## WHAT THE TASK REQUIRES
Quote the listing below in its entirety, omitting every image.

## DATASET SECTION
##########

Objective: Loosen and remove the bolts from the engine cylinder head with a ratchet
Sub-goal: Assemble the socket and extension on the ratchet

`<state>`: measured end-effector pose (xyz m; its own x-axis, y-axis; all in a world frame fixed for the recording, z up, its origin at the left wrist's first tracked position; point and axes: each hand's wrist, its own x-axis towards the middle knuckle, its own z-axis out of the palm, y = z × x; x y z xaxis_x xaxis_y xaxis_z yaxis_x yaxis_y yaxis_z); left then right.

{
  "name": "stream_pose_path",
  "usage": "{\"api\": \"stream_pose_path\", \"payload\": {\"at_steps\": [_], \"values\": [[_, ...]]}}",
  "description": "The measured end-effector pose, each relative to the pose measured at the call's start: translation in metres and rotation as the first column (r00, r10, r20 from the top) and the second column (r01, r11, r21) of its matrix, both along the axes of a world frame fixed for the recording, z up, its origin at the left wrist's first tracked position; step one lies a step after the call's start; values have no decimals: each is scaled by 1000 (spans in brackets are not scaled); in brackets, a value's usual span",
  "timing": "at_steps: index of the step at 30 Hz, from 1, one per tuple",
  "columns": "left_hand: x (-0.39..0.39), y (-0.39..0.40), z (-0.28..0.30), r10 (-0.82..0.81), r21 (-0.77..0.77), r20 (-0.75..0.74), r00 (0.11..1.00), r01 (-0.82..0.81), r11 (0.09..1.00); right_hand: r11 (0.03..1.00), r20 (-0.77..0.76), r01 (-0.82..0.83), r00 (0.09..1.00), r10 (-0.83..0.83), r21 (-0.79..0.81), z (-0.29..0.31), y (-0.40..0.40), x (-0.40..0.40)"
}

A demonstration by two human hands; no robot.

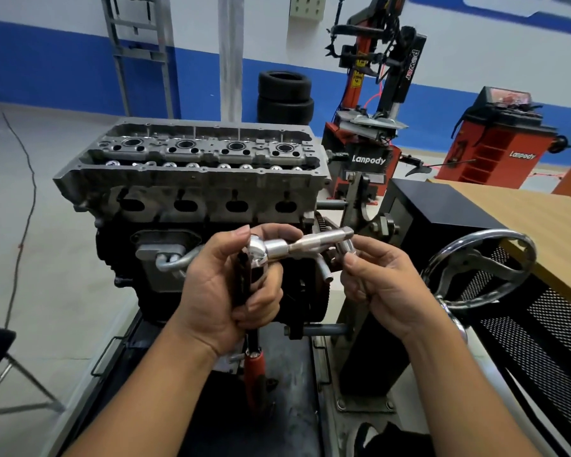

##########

## SOLUTION TO THIS EXERCISE
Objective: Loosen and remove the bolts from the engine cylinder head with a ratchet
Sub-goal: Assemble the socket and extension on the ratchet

`<state>`: measured end-effector pose (xyz m; its own x-axis, y-axis; all in a world frame fixed for the recording, z up, its origin at the left wrist's first tracked position; point and axes: each hand's wrist, its own x-axis towards the middle knuckle, its own z-axis out of the palm, y = z × x; x y z xaxis_x xaxis_y xaxis_z yaxis_x yaxis_y yaxis_z); left then right.

{
  "name": "stream_pose_path",
  "usage": "{\"api\": \"stream_pose_path\", \"payload\": {\"at_steps\": [_], \"values\": [[_, ...]]}}",
  "description": "The measured end-effector pose, each relative to the pose measured at the call's start: translation in metres and rotation as the first column (r00, r10, r20 from the top) and the second column (r01, r11, r21) of its matrix, both along the axes of a world frame fixed for the recording, z up, its origin at the left wrist's first tracked position; step one lies a step after the call's start; values have no decimals: each is scaled by 1000 (spans in brackets are not scaled); in brackets, a value's usual span",
  "timing": "at_steps: index of the step at 30 Hz, from 1, one per tuple",
  "columns": "left_hand: x (-0.39..0.39), y (-0.39..0.40), z (-0.28..0.30), r10 (-0.82..0.81), r21 (-0.77..0.77), r20 (-0.75..0.74), r00 (0.11..1.00), r01 (-0.82..0.81), r11 (0.09..1.00); right_hand: r11 (0.03..1.00), r20 (-0.77..0.76), r01 (-0.82..0.83), r00 (0.09..1.00), r10 (-0.83..0.83), r21 (-0.79..0.81), z (-0.29..0.31), y (-0.40..0.40), x (-0.40..0.40)"
}

A demonstration by two human hands; no robot.

No more output is needed here.